Security expert at Armis have discovered 11 vulnerabilities in the Interpeak IPnet TCP/IP Stack, a third-party software component implemented in hospital networks and certain medical devices.
The flaws were reported to the DHS Cybersecurity and Infrastructure Security Agency (CISA) leadin to an ICS Medical Advisory and a Food and Drug Administration (FDA) Safety Communication warning patients, healthcare providers, facility staff and manufacturers about the weaknesses.
The FDA alert – labelled URGENT/11 – explains that the vulnerabilities could be remotely targeted by a threat actor allowing complete control to be taken of a vulnerable medical device. An attacker could change the functions of the device, access sensitive information, cause logical flaws or denial of service attack that could stop the device from being operational.

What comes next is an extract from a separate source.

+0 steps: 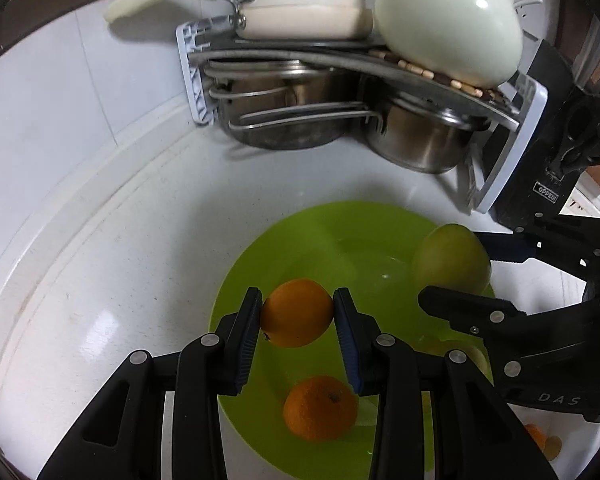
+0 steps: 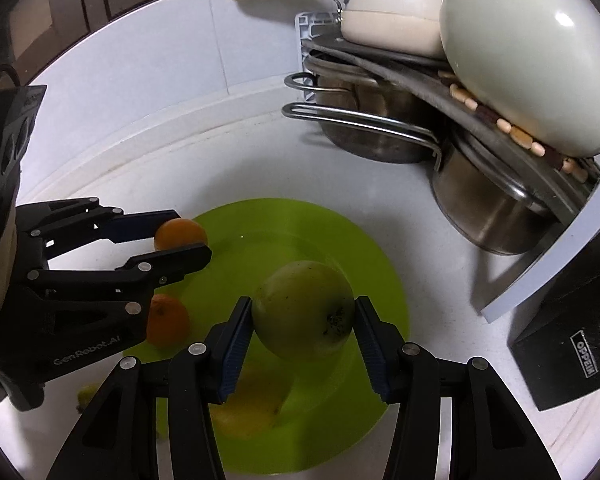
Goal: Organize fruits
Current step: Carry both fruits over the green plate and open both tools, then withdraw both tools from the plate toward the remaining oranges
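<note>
An orange (image 1: 297,313) is clamped between the left gripper (image 1: 297,309) fingers, a green apple (image 2: 303,313) between the right gripper (image 2: 303,316) fingers, both above the green plate (image 2: 364,248) (a second orange (image 1: 320,408) lies below, a yellowish fruit (image 2: 252,404) blurred).

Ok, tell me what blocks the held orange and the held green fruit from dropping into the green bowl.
Nothing visible. The left gripper holds an orange over bare green bowl; the right gripper holds the green fruit above it. A second orange and a yellow fruit lie nearer the camera.
</note>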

While there have been no reports of the flaws being successfully targeted in the wild, the FDA warns that the software required to exploit the flaws is publicly available.
Interpeak IPnet TCP/IP Stack allows network communications between computers, and while it is no longer supported by the original developer, some device producers are licensed to use the component in their software applications, systems, and equipment with no support.

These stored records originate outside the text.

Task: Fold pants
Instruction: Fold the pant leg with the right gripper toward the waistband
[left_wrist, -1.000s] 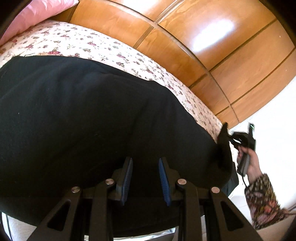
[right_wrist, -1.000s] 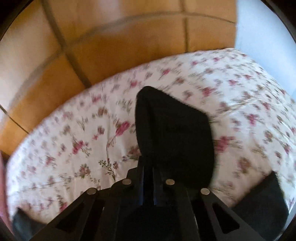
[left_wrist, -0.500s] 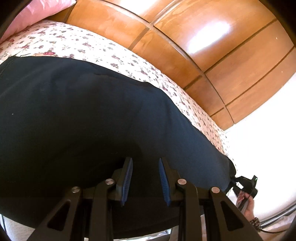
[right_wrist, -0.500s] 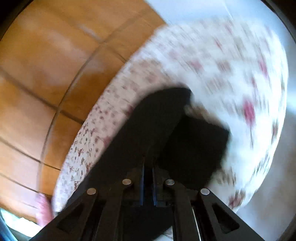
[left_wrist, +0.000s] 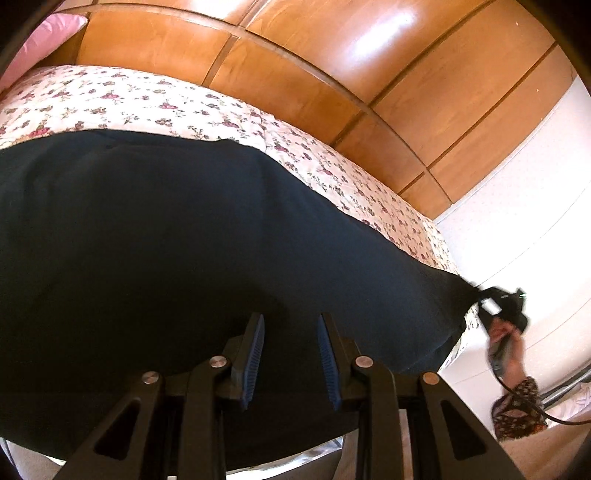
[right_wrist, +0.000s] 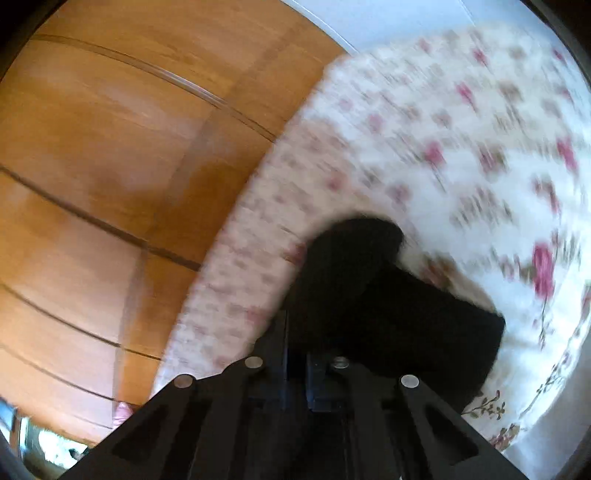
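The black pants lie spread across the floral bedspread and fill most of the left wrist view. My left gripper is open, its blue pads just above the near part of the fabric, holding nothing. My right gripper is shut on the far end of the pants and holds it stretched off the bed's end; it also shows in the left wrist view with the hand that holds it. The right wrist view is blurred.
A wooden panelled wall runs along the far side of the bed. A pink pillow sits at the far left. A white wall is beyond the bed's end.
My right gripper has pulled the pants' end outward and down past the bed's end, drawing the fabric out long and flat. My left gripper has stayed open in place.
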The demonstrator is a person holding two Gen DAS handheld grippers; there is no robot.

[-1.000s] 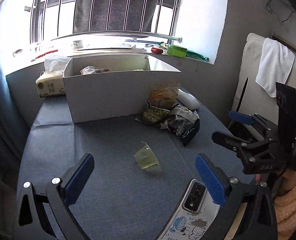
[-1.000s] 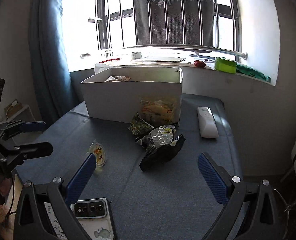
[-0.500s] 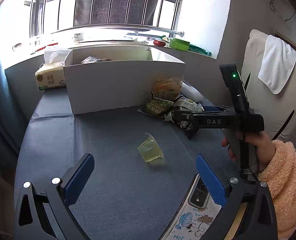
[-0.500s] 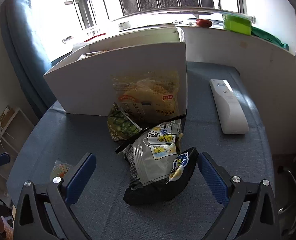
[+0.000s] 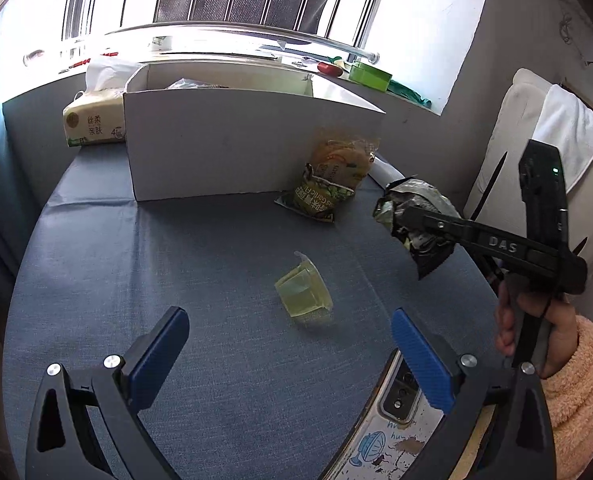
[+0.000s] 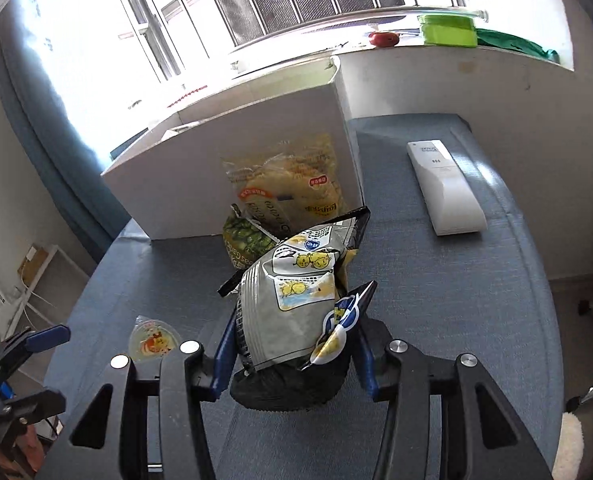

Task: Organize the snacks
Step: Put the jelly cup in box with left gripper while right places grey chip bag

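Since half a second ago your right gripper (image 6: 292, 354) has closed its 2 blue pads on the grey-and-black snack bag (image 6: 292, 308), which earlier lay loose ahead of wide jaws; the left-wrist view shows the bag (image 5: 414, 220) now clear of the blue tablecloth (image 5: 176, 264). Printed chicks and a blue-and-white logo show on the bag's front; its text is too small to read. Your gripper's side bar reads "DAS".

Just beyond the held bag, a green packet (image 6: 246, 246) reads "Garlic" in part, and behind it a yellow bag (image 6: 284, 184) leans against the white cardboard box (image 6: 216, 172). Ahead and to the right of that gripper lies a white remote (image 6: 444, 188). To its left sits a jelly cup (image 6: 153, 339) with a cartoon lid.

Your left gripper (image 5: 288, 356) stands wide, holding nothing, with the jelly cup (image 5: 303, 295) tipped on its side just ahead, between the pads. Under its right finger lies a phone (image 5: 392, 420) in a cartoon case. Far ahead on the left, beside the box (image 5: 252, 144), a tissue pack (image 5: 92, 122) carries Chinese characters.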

The FDA warns that the vulnerable component is in use in some versions of the these operating systems:
- VxWorks (by Wind River)
- Operating System Embedded (OSE) (by ENEA)

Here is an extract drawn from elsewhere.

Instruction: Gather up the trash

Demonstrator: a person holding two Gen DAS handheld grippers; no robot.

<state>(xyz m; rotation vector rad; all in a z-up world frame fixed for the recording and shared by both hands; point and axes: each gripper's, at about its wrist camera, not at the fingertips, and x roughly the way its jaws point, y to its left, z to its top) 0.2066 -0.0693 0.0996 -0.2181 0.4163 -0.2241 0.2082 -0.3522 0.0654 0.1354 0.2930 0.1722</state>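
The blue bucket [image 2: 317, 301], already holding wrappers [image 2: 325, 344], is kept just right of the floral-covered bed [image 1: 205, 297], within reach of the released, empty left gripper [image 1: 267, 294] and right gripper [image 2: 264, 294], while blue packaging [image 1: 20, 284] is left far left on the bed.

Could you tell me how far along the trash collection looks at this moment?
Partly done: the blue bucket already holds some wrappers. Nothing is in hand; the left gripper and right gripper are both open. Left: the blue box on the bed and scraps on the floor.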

- INTEGRITY (by Green Hills)
- ThreadX (by Microsoft)
- ITRON (by TRON Forum)
- ZebOS (by IP Infusion)
Specific Beckton Dickinson (BD), Drager, GE Healthcare, Philips Healthcare, and Spacelabs products are also impacted by the flaws. Each of those companies has published security advisories about the affected products.
WindRiver owns the license for IPnet and has released patches to address the flaws. If it is not possible to upgrade to the most recent version of the OSE, other mitigating controls can be implemented to lessen the chance of exploitation. WindRiver should be contacted for details of possible compensating control measures.
The flaws are listed in the ICS-CERT Medical Advisory (ICSMA-19-274-01). The FDA has published recommendations for device manufacturers, healthcare providers, healthcare facility staff, patients and caregivers, which can be seen on this link.
Healthcare suppliers have been advised to work with their device manufacturers to see which devices are vulnerable and find out about the steps that need to be taken to safeguard the devices. They have also been warned to inform patients using vulnerable devices to quickly report any suspected operational or functional changes to their medical devices.
Nine of the flaws are classified as high severity with a CVSS v3 score of between 7.0 and 10, three of which have a score of 9.8. In order of extent of severity, the CVE numbers are: CVE-2019-12256, CVE-2019-12255, CVE-2019-12260, CVE-2019-12257, CVE-2019-12261, CVE-2019-12263, CVE-2019-12258, CVE-2019-12259, CVE-2019-12262, CVE-2019-12264, and CVE-2019-12265.